Gracias por las mediaciones que han hecho posible la respuesta al llamado, es decir, a prolongar la mirada misericordiosa del Señor sobre los seres humanos, a trabajar para humanizar la porción del mundo en la que me muevo a diario. Gracias, a las muchas personas que me acompañaron a diario en el arduo sendero de la educación, a quienes son amigos, a quienes me aconsejaron y corrigieron.

Gracias, a los ausentes, pero a la vez tan íntimos y cercanos, que está ahora más allá del tiempo y a la derecha de Dios.

Permíteme, Señor, que exprese en voz alta lo que tú ya sabes pero que hoy quiero decirte de nuevo: deseo cumplir lo que prometí, deseo vivir la gratuidad de tu amistad que sigue contando conmigo.

Pero soy hombre, débil y frágil y, por ello, déjame arrepentirme de mis desvíos y deficiencias. Cúrame, Señor, las heridas del egoísmo y de la autosuficiencia; camina a mi lado, llévame de la mano, mantén mi corazón tierno y mis ojos compasivos.

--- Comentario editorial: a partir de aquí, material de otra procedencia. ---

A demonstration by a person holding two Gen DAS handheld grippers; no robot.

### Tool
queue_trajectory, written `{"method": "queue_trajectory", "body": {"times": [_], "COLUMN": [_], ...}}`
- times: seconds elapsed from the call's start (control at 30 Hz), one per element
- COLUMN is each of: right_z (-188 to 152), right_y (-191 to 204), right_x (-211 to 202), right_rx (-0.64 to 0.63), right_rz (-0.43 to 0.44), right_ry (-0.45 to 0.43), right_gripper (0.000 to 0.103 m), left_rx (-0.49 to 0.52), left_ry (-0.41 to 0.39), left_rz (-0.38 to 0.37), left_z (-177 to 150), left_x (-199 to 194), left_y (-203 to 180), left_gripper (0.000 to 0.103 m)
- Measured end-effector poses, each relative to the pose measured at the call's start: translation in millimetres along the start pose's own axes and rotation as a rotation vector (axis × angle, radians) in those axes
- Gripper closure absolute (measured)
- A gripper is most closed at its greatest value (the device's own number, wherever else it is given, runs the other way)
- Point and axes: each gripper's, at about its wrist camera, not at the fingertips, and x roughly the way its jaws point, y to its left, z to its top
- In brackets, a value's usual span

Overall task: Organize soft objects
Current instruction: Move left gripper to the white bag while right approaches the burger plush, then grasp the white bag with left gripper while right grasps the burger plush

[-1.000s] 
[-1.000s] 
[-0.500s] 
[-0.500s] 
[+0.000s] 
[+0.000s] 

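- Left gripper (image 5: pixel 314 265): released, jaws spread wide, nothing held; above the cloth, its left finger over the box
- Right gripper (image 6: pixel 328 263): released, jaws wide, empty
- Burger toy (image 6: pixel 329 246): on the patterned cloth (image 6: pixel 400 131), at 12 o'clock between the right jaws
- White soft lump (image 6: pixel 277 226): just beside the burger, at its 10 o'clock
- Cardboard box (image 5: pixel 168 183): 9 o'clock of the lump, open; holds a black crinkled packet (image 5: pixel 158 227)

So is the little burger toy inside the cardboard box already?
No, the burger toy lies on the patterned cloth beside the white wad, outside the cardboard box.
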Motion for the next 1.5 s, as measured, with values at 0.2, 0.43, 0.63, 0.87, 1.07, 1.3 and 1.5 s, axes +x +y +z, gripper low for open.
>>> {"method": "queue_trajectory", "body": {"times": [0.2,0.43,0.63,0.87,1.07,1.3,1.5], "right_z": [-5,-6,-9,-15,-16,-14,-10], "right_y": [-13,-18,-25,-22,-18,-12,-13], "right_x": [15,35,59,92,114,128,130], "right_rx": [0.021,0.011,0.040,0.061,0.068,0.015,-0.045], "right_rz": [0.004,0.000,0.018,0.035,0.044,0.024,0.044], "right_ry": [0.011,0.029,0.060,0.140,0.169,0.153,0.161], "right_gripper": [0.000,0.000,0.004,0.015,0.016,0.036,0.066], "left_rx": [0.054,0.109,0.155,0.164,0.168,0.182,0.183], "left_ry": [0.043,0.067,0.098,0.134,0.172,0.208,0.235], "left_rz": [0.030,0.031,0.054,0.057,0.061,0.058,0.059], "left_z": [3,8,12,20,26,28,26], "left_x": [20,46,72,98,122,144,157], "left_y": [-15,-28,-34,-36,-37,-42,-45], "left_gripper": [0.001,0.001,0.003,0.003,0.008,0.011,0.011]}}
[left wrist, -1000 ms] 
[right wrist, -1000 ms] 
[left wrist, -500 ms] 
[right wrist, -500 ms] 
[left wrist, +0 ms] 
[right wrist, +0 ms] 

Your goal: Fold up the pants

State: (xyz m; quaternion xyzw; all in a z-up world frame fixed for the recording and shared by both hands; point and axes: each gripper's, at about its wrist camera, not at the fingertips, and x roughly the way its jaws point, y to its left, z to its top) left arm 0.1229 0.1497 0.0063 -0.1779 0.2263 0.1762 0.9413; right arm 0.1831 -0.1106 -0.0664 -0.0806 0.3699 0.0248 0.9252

En esta fecha sublimamos las emociones y damos rienda suelta a la sensibilidad. Hoy, como decía san Agustín, “saltan chispas del corazón de los amigos, expresadas en el rostro, en la lengua, en los ojos, en mil gestos de ternura”. Con el corazón restallante de gozo y gratitud, y enriquecidas la mente y el alma con la medida evangélica abundante, remecida, colmada y rebosante, miro el camino recorrido y doy gracias, miro hacia el horizonte y pido fuerza para seguir andando.

El futuro es siempre, un futuro de esperanza. Esta es una fecha colmada de razones para vivir.

Hermanos y amigos: vosotros entendéis el lenguaje del corazón.